» What the task requires:
The entire listing below is to be written out exactly, minus the pictures.

» Source material:
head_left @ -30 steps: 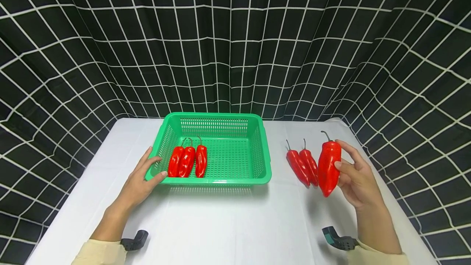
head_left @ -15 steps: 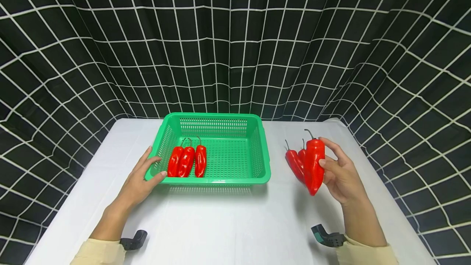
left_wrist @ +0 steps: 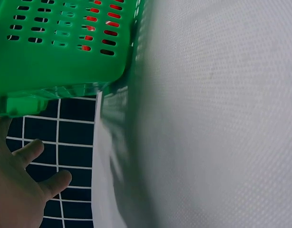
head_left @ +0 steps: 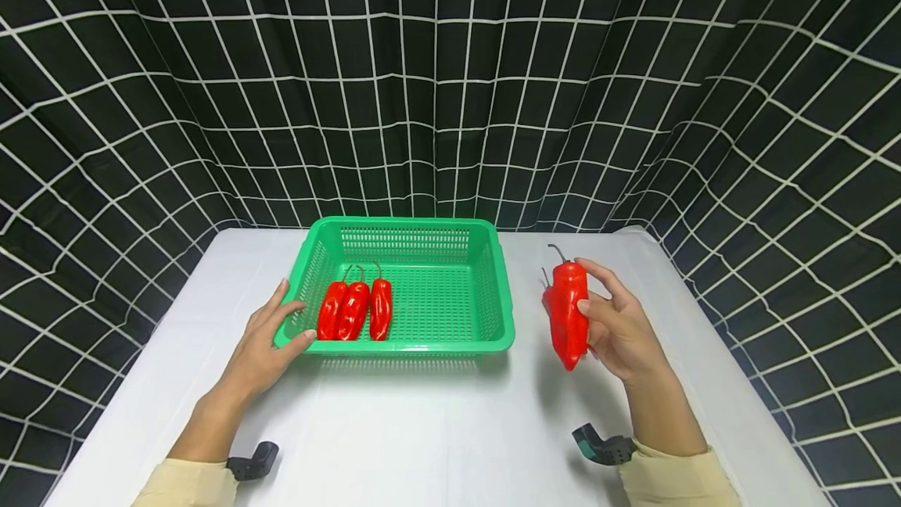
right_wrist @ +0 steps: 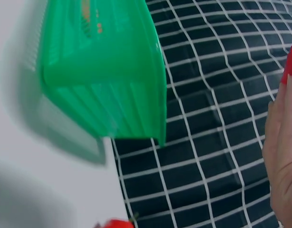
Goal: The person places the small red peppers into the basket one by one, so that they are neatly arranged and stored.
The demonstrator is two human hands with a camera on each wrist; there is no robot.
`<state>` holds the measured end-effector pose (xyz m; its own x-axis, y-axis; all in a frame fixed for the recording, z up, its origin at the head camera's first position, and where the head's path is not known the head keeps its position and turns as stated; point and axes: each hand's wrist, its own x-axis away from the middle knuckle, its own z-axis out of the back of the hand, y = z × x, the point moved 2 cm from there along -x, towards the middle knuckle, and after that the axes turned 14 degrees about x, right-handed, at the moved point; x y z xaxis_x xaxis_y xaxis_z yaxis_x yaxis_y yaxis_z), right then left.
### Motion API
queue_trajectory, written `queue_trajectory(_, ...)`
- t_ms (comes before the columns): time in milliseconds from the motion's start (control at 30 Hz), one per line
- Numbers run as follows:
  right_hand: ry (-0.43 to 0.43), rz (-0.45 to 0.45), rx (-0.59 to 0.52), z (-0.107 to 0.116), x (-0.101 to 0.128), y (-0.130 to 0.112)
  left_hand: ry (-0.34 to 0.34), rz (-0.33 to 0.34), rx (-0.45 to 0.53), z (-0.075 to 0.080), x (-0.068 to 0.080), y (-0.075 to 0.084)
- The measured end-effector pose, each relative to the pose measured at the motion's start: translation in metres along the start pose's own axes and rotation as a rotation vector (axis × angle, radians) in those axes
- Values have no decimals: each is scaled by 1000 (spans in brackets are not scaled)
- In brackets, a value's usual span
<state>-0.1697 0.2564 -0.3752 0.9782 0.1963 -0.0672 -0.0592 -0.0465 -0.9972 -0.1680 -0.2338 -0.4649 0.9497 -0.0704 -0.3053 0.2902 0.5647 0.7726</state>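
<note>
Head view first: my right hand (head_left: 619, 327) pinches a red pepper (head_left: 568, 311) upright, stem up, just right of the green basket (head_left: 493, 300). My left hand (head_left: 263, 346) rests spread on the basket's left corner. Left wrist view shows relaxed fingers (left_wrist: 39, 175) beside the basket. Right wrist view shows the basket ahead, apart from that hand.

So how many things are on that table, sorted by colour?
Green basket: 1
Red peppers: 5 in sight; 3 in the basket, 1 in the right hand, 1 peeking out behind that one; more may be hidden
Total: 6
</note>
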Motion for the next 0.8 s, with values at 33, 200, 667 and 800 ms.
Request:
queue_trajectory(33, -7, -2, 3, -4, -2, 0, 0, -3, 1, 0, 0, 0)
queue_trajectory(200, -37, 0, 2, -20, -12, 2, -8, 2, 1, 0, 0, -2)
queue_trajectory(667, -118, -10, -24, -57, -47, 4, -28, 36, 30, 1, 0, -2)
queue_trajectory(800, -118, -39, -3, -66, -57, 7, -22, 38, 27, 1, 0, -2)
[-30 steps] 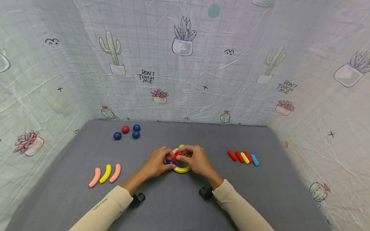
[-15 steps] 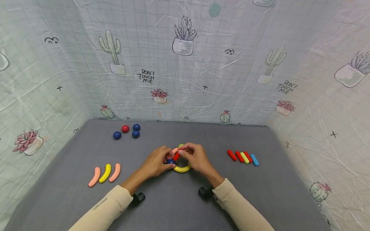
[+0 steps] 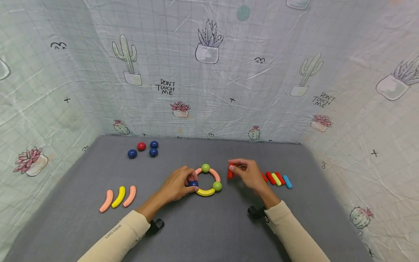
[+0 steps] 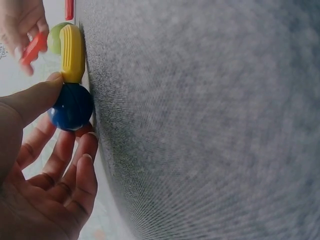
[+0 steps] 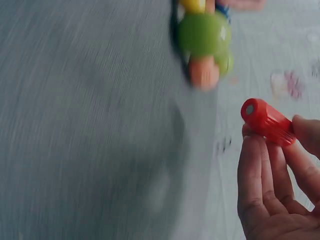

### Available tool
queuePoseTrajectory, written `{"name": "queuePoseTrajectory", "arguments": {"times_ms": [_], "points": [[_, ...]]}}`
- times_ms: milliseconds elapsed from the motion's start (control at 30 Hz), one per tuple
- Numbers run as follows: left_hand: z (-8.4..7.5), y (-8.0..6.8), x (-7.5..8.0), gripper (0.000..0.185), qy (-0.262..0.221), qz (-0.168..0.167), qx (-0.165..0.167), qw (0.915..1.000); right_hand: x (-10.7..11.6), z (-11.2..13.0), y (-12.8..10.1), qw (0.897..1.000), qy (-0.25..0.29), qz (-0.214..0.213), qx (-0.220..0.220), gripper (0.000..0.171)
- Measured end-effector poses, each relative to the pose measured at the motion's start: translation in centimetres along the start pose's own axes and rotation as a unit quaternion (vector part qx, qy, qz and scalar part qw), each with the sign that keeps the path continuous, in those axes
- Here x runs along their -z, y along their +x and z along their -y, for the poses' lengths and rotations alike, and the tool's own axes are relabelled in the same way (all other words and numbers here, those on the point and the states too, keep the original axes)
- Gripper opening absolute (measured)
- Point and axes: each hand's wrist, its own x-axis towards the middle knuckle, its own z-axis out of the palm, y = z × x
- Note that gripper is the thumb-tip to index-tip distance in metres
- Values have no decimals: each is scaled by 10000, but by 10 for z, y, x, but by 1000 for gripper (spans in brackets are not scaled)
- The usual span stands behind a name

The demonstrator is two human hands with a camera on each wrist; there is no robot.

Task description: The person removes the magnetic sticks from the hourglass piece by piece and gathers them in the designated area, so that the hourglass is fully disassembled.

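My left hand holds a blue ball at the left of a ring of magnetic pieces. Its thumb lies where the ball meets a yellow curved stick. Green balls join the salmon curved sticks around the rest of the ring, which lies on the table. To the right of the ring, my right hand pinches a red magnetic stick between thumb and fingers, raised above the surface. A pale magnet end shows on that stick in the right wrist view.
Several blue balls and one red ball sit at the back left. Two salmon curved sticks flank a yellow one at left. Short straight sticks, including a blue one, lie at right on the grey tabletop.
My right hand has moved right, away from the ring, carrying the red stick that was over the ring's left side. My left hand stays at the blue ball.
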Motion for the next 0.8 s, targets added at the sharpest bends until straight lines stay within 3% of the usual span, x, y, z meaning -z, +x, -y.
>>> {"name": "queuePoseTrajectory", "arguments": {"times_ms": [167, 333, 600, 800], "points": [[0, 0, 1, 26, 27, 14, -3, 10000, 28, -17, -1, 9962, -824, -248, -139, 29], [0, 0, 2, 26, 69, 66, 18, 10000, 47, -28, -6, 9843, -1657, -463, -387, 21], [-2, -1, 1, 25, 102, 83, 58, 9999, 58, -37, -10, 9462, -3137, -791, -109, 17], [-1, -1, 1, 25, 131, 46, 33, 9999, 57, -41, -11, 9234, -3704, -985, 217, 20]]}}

» Answer area:
head_left @ -30 steps: 
head_left @ -15 steps: 
left_wrist @ +0 steps: 
head_left @ +0 steps: 
right_wrist @ +0 steps: 
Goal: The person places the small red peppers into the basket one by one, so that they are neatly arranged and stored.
The demonstrator is two human hands with a camera on each wrist; there is no robot.
`<state>` holds the measured end-effector pose (xyz m; its own x-axis, y-axis; all in a frame fixed for the recording, z up, its origin at the head camera's first position, and where the head's path is not known the head keeps its position and turns as stated; point and axes: each hand's wrist, its own x-axis away from the middle knuckle, its own z-axis out of the back of the hand, y = z × x, the point moved 2 cm from there along -x, towards the middle knuckle, and after that the axes turned 14 degrees about x, right-handed, at the moved point; x y z xaxis_x xaxis_y xaxis_z yaxis_x yaxis_y yaxis_z), right then left.
### Motion API
queue_trajectory, written `queue_trajectory(_, ...)`
- t_ms (comes before the columns): time in milliseconds from the motion's start (control at 30 Hz), one per line
- Numbers run as follows:
  right_hand: ry (-0.43 to 0.43), rz (-0.45 to 0.45), rx (-0.59 to 0.52), z (-0.107 to 0.116), x (-0.101 to 0.128), y (-0.130 to 0.112)
  left_hand: ry (-0.34 to 0.34), rz (-0.33 to 0.34), rx (-0.45 to 0.53), z (-0.075 to 0.080), x (-0.068 to 0.080), y (-0.075 to 0.084)
- The measured end-effector pose, each relative to the pose measured at the motion's start: translation in metres along the start pose's own axes and rotation as a rotation vector (axis × angle, radians) in those axes
- Values have no decimals: each is scaled by 1000 (spans in brackets are not scaled)
- In brackets, a value's usual span
<state>-0.1697 0.2564 -0.3752 0.9782 0.1963 -0.0672 -0.0592 -0.0465 -0.9972 -0.1680 -0.2338 -0.4649 0.9497 -0.0704 -0.3053 0.2902 0.5647 0.7726</state>
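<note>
Head view first: my right hand (head_left: 619, 327) pinches a red pepper (head_left: 568, 311) upright, stem up, just right of the green basket (head_left: 493, 300). My left hand (head_left: 263, 346) rests spread on the basket's left corner. Left wrist view shows relaxed fingers (left_wrist: 39, 175) beside the basket. Right wrist view shows the basket ahead, apart from that hand.

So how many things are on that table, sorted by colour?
Green basket: 1
Red peppers: 5 in sight; 3 in the basket, 1 in the right hand, 1 peeking out behind that one; more may be hidden
Total: 6
</note>
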Motion for the next 0.8 s, with values at 33, 200, 667 and 800 ms.
Request:
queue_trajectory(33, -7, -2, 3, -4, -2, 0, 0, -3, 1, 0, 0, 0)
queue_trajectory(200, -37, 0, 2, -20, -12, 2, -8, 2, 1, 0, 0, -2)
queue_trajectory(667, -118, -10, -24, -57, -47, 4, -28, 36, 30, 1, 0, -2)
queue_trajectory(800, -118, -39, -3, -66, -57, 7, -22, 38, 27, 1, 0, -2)
[-30 steps] 
[-15 steps] 
[+0 steps] 
[+0 steps] 
[+0 steps] 

### Available tool
queuePoseTrajectory, written `{"name": "queuePoseTrajectory", "arguments": {"times_ms": [_], "points": [[_, ...]]}}`
- times_ms: milliseconds elapsed from the motion's start (control at 30 Hz), one per tuple
- Numbers run as follows: left_hand: z (-8.4..7.5), y (-8.0..6.8), x (-7.5..8.0), gripper (0.000..0.185), qy (-0.262..0.221), qz (-0.168..0.167), qx (-0.165..0.167), qw (0.915..1.000); right_hand: x (-10.7..11.6), z (-11.2..13.0), y (-12.8..10.1), qw (0.897..1.000), qy (-0.25..0.29), qz (-0.214..0.213), qx (-0.220..0.220), gripper (0.000..0.171)
- Measured end-effector poses, each relative to the pose measured at the motion's start: translation in centimetres along the start pose's own axes and rotation as a unit quaternion (vector part qx, qy, qz and scalar part qw), each with the sign that keeps the path continuous, in those axes
- Here x runs along their -z, y along their +x and z along their -y, for the poses' lengths and rotations alike, and the tool's own axes are relabelled in the same way (all other words and numbers here, those on the point and the states too, keep the original axes)
- Gripper opening absolute (measured)
- Point and axes: each hand's wrist, its own x-axis towards the middle knuckle, its own z-axis out of the palm, y = z × x
- Note that gripper is the thumb-tip to index-tip distance in metres
- Values have no decimals: each is scaled by 10000, but by 10 for z, y, x, but by 1000 for gripper (spans in brackets are not scaled)
- The usual span stands behind a name

The demonstrator is two human hands with a camera on each wrist; there is no robot.

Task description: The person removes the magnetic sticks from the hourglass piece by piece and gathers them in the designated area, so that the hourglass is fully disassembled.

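My left hand holds a blue ball at the left of a ring of magnetic pieces. Its thumb lies where the ball meets a yellow curved stick. Green balls join the salmon curved sticks around the rest of the ring, which lies on the table. To the right of the ring, my right hand pinches a red magnetic stick between thumb and fingers, raised above the surface. A pale magnet end shows on that stick in the right wrist view.
Several blue balls and one red ball sit at the back left. Two salmon curved sticks flank a yellow one at left. Short straight sticks, including a blue one, lie at right on the grey tabletop.
My right hand has moved right, away from the ring, carrying the red stick that was over the ring's left side. My left hand stays at the blue ball.
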Motion for the next 0.8 s, targets added at the sharpest bends until straight lines stay within 3% of the usual span, x, y, z meaning -z, +x, -y.
>>> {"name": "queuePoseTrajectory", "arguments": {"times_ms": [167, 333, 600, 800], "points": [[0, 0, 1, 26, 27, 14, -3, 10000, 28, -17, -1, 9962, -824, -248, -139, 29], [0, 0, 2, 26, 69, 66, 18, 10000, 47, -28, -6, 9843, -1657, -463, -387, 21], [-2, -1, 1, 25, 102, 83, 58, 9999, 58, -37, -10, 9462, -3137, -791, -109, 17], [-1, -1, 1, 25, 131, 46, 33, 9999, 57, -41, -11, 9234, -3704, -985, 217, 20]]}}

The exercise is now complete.